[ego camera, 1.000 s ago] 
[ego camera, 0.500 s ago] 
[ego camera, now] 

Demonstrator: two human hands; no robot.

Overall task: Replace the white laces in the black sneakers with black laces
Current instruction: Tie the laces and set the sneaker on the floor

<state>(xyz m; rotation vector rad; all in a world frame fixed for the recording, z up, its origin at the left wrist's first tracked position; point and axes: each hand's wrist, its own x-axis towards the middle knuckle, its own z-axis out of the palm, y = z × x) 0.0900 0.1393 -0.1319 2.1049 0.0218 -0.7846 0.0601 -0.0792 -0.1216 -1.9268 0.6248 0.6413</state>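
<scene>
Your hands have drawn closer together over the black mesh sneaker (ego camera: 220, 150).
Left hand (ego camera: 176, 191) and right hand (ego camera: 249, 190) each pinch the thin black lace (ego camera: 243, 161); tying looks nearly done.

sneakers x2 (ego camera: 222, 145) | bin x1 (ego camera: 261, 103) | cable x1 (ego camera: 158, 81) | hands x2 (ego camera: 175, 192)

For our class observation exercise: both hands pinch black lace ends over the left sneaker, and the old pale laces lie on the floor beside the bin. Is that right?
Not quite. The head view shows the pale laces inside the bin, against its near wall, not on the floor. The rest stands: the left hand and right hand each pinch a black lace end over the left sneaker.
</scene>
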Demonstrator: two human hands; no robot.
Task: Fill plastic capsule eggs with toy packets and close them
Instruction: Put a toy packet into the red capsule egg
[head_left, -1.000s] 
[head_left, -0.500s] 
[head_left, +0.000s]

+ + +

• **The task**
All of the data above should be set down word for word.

• **Response to the exercise**
[ego camera, 1.000 s ago] 
[ego camera, 0.500 s ago] 
[ego camera, now] 

Demonstrator: two human hands; no robot.

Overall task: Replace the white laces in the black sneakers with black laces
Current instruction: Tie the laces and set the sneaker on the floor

<state>(xyz m; rotation vector rad; all in a world frame fixed for the recording, z up, its origin at the left wrist's first tracked position; point and axes: each hand's wrist, its own x-axis towards the middle knuckle, its own z-axis out of the palm, y = z × x) 0.0900 0.1393 -0.1319 2.1049 0.0218 -0.7846 0.0601 -0.0792 -0.1216 -1.9268 0.6248 0.6413</state>
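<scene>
Your hands have drawn closer together over the black mesh sneaker (ego camera: 220, 150).
Left hand (ego camera: 176, 191) and right hand (ego camera: 249, 190) each pinch the thin black lace (ego camera: 243, 161); tying looks nearly done.

sneakers x2 (ego camera: 222, 145) | bin x1 (ego camera: 261, 103) | cable x1 (ego camera: 158, 81) | hands x2 (ego camera: 175, 192)

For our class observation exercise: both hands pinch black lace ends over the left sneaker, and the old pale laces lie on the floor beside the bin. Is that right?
Not quite. The head view shows the pale laces inside the bin, against its near wall, not on the floor. The rest stands: the left hand and right hand each pinch a black lace end over the left sneaker.
</scene>
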Demonstrator: two human hands; no robot.
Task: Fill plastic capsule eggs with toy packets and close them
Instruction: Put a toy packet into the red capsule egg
[head_left, -1.000s] 
[head_left, -0.500s] 
[head_left, +0.000s]

Nothing further is needed to complete this exercise.